Difference Between Scarcity and Shortage
All profitable training is made up of the same things: production, distribution, and consumption. These three factors, if managed effectively, can result in the efficient use of resources within a given organization.
However, even the most efficient organizations suffer from time to time from some form of scarcity or shortage. Note that there is a difference between scarcity and shortage and we will explain how they differ in this article. But first, let’s look at their definitions.
Definition of Scarcity
Scarcity is defined as a naturally occurring limitation on a resource that cannot be replenished. Such resources are mostly of high value at all times irrespective of the level of demand placed on them. From another perspective, it can be defined as a phenomenon that states that unlimited human wants are to be satisfied with limited resources.
A very good example is land. It is a natural resource essential for both the survival and prosperity of humanity. It is also required for the maintenance of the terrestrial ecosystem. Because of human curiosity, which is infinite, land use and exploration keep increasing. But land is finite in nature, and as such, it keeps growing scarce. This means that there is a limitation on how much it can be used or explored.
Knowing that a resource is limited brings about the application of economics to make the most suitable choices under conditions of limitations. This is a common reaction to both shortage vs scarcity. Before this application, it is important to understand what type of scarcity one is dealing with. It could be demand-induced, supply-induced, or structural scarcity.
Definition of Shortage
Shortage is defined as the temporary inability to meet the demand for a replenishable product. In other words, the supply is less than the demand as a result of circumstances that are not beyond human control. In cases such as this, the market is said to be in a state of disequilibrium.

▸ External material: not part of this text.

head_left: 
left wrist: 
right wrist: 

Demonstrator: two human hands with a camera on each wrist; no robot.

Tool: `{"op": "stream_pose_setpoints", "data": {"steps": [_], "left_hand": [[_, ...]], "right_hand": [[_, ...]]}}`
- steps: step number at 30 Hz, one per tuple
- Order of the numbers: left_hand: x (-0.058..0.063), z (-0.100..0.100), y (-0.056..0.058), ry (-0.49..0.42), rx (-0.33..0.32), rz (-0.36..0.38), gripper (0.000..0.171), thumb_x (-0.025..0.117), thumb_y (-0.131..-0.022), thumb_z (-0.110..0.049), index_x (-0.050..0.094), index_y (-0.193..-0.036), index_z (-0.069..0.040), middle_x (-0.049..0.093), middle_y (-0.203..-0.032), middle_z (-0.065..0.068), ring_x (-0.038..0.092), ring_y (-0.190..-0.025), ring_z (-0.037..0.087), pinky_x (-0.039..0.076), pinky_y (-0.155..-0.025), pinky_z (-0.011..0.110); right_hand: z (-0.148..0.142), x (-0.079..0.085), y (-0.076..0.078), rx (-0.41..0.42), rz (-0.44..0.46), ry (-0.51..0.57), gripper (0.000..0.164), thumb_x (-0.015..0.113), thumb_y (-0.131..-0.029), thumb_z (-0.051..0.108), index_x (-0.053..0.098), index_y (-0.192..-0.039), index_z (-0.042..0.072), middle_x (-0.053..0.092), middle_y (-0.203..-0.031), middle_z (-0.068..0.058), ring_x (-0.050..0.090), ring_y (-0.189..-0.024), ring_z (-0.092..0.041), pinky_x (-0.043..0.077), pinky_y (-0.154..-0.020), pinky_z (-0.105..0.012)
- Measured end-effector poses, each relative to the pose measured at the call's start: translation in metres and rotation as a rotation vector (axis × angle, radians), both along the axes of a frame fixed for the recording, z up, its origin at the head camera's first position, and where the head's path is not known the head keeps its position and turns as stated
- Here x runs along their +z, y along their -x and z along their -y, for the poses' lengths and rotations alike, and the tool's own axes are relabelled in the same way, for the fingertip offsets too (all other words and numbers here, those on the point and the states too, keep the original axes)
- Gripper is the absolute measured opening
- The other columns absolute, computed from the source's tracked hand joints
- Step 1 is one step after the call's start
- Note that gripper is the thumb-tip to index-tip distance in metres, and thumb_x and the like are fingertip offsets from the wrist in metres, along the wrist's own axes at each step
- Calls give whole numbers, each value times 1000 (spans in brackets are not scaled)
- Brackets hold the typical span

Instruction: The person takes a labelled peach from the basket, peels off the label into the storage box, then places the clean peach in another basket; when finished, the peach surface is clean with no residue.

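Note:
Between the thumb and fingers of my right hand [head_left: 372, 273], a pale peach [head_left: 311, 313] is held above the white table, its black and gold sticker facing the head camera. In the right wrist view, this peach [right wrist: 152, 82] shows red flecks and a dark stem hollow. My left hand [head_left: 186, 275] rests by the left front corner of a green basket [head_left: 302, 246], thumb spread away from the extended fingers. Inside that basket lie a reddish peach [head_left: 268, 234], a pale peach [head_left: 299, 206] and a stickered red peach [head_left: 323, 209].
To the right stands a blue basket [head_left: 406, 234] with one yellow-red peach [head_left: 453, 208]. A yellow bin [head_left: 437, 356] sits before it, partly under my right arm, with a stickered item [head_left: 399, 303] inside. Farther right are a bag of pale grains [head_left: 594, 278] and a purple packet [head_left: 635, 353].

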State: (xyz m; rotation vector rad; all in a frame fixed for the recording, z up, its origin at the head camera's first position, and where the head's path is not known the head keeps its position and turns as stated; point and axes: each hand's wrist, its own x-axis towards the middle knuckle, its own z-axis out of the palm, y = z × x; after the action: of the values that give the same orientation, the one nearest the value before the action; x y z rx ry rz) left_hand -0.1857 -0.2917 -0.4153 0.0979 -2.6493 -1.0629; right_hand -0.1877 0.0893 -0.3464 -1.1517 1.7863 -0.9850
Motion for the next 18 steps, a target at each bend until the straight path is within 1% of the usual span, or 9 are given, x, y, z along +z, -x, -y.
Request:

According to the definition, this state of disequilibrium is usually a temporary condition because the product can be replenished to bring the market back to its normal state of equilibrium. Scarcity vs shortage, when compared, seem similar, but they are not. The former is used to describe finite resources while the latter is used to describe infinite resources.
There are three main factors that may bring about a shortage.
- Decrease in supply
A temporary supply limitation of fresh fruits due to bad weather or an unfavorable crop season is a good illustration of this factor.
- Increase in demand
An example is terrible and destructive weather conditions that require people to take in family and friends from the impacted area for a while. This would lead to an increase in demand for items like food, personal effects, water, etc.
- Government-imposed price ceilings
This factor affects specified goods that have government-mandated legal minimum or maximum prices.
Scarcity vs Shortage Comparison Table
One look at this table and you’ll understand and be able to answer the question – what is the difference between a shortage and scarcity? This will also help you to see and refer to these terms professionally, especially in a formal setting.
|Basis of Comparison
|Availability of a resource in a finite quantity in its natural form
|A state of demands being higher than supply
|Market conditions initiated my human
|Permanent or lasts for a long time
|Mostly naturally occurring substances like gold, silver, etc
|Man-made goods and services
Conclusion of the Main Difference Between Scarcity vs Shortage
Have you ever asked yourself – “what is the difference between a shortage and scarcity?” Now you have your answer. To avoid mixing things up and using words interchangeably. You should note that the nature of the substance, goods or services largely explains how these terms are different from each other.